Consent under misconception of facts is not a free consent in the eyes on law in cases of sexual offences: Bombay High Court

FIR and proceedings cannot be quashed against the applicant under section 482 of CrPC challenging the validity of the FIR in cases where it has been lodged by him where the offence of rape has been committed just before the weeding if he calls it off later, the decision on this subject matter was given by Justice AS Chandurkar and Justice GA Sanap in the case of NAVNEET ASHOK BANGALKAR V. STATE OF MAHARASHTRA AND ANR [CRIMINAL APPLICATION(APL) NO. 853 OF 2021]

In this case the parties were supposed to get married in February 2021 but they could not because of covid cases were high at that time as a result of which it got postponed after even the complainant tested positive. During June 2021 a party was organized by the applicant for the complainant in which both of them had sexual intercourse in which the complainant claimed to have consented to it only because they were getting married in a few days after which the applicant allegedly started avoiding the complainant and sought 8 day’s time to get a date for marriage fixed.  The family of the applicant refused for the marriage and gave the reason that the complainant “is addicted to liquor” based on this the complainant-initiated proceedings against the applicant under section 376 and section 417 of IPC. The applicant on the other hand also alleged that the complainant used to not talk to the applicant properly, quarrel over small issues as a result of which the applicant found out that the complainant is not interested and they are not compatible. On 15.06.2021 the applicant even received threats from an unknown number from a caller threatening them to all off the marriage against which an FIR was also lodged in Pauni Police Station and it turned out the person behind those calls was a close friend of complainant. After various meetings held between both families, the family of complainant family demanded Rs. 50,00,000 for calling off the marriage to which the applicant’s family did not succumb.

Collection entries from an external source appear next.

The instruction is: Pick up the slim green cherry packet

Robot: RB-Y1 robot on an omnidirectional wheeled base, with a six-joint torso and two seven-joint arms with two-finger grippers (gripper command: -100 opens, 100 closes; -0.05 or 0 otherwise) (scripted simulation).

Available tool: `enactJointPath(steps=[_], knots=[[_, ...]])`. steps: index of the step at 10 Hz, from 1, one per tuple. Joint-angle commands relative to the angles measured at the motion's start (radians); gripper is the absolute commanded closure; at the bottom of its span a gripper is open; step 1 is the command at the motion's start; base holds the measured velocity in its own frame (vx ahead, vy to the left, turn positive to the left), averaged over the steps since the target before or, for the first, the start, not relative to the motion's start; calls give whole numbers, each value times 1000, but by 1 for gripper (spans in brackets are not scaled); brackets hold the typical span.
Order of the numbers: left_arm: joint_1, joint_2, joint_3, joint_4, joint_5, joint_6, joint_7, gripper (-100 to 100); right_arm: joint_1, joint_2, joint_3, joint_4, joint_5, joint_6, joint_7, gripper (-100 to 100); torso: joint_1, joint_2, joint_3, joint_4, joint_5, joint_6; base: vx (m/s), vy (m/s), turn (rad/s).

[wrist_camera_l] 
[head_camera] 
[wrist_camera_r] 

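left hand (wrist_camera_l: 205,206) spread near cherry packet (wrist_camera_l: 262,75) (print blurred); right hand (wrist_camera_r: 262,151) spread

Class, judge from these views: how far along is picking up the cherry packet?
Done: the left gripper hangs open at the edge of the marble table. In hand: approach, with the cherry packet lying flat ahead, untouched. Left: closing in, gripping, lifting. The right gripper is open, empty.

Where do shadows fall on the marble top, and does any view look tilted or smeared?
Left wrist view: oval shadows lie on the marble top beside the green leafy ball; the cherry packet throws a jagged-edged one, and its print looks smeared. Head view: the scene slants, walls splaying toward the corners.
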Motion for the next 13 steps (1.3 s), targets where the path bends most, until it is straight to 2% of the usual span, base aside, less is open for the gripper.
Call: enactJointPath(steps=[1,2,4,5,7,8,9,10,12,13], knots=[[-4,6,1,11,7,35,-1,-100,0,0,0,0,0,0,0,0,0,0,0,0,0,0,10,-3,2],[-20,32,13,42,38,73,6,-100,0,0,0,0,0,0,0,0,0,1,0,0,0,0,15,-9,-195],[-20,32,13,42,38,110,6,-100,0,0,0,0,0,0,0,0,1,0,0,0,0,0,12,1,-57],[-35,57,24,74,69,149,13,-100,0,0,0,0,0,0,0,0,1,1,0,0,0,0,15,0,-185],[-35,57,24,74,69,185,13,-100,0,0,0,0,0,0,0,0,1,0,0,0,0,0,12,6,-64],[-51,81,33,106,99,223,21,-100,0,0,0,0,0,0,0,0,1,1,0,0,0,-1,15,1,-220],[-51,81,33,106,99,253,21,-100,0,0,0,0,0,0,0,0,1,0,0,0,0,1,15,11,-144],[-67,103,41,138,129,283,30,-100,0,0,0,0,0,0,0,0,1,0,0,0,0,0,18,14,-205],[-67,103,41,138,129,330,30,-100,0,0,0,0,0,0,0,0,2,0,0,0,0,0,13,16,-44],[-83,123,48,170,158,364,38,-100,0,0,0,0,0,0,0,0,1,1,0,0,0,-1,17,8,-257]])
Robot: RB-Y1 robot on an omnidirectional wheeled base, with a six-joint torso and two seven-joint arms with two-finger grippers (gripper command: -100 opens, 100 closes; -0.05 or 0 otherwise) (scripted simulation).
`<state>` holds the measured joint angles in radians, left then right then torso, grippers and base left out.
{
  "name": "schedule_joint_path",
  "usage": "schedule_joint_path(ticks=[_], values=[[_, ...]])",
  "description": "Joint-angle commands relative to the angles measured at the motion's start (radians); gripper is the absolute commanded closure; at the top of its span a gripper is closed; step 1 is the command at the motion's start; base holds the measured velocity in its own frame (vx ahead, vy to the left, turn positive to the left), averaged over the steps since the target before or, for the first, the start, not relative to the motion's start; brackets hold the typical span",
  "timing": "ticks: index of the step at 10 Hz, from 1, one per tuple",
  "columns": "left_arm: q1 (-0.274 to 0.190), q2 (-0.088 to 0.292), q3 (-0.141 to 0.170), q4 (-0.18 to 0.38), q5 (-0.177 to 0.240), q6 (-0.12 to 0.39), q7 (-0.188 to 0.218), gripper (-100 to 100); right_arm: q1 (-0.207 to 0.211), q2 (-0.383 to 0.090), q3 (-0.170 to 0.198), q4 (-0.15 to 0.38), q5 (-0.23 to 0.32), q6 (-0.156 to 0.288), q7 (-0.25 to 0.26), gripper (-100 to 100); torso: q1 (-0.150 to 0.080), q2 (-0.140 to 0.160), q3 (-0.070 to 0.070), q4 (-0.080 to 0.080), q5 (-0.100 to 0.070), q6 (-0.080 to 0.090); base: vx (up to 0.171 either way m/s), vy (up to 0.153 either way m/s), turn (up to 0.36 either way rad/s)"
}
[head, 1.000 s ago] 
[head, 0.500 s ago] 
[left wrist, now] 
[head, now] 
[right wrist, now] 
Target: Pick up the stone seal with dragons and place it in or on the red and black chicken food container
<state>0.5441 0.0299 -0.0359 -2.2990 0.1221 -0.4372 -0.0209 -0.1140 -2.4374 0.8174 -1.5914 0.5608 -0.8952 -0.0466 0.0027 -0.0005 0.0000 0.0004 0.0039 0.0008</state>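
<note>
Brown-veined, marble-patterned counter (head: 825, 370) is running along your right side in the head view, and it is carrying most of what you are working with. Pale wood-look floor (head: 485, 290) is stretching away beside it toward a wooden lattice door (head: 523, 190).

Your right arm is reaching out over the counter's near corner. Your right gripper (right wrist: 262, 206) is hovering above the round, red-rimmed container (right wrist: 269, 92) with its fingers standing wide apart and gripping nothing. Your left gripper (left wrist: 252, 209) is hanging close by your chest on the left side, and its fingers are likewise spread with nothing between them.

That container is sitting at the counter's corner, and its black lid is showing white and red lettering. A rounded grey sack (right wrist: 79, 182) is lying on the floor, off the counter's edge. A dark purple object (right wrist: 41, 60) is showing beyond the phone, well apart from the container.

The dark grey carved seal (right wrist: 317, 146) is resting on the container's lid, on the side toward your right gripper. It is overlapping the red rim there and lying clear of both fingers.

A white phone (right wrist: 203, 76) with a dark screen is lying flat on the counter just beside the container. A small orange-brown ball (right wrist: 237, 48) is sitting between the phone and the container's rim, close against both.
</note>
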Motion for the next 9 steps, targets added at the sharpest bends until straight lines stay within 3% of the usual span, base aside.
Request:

In the present case the Bombay High Court rejected the defence of the applicant stating that he the facts that the complainant started avoiding the applicant, they used to quarrel over small issues and the non-compatibility issues between the applicant and respondent at the stage the marriage was called off could not be considered as a defence at that stage and in the view of this the High Court rejected the plea of the applicant calling his intention “sinister”. Perhaps in the present case the court should have taken a wider view, even though many Supreme Court Judgements show that the sexual intercourse on false pretext of marriage is rape what is important to take into account is that it is considered as the offence of “rape” because there is a misconception in the mind of the victim at the time of the offence. In the present case taking into account the marriage had also been finalized earlier there surely is some inclination towards believing the intent of the accused to marry the complainant. Further the decisions taken such as calling off the wedding are not only taken by the applicant but his family as well, added to that the court did not reiterate upon the fact that the family of complainant Demanded Rs. 50,00,000 as a cost for calling off the wedding and after the admission of evidence that it was a friend of complainant that threatened the applicant over call there is no reason the same is not a case of extortion. The High Court should hence while adjudicating the claim reiterated upon the conduct of applicant’s family and friends and take into account how the decisions of family influence the decisions of accused and if it was not for the conduct of everyone except the accused and he would still want to marry because at the time of sexual intercourse that what his intention was, then is that really “misconception”?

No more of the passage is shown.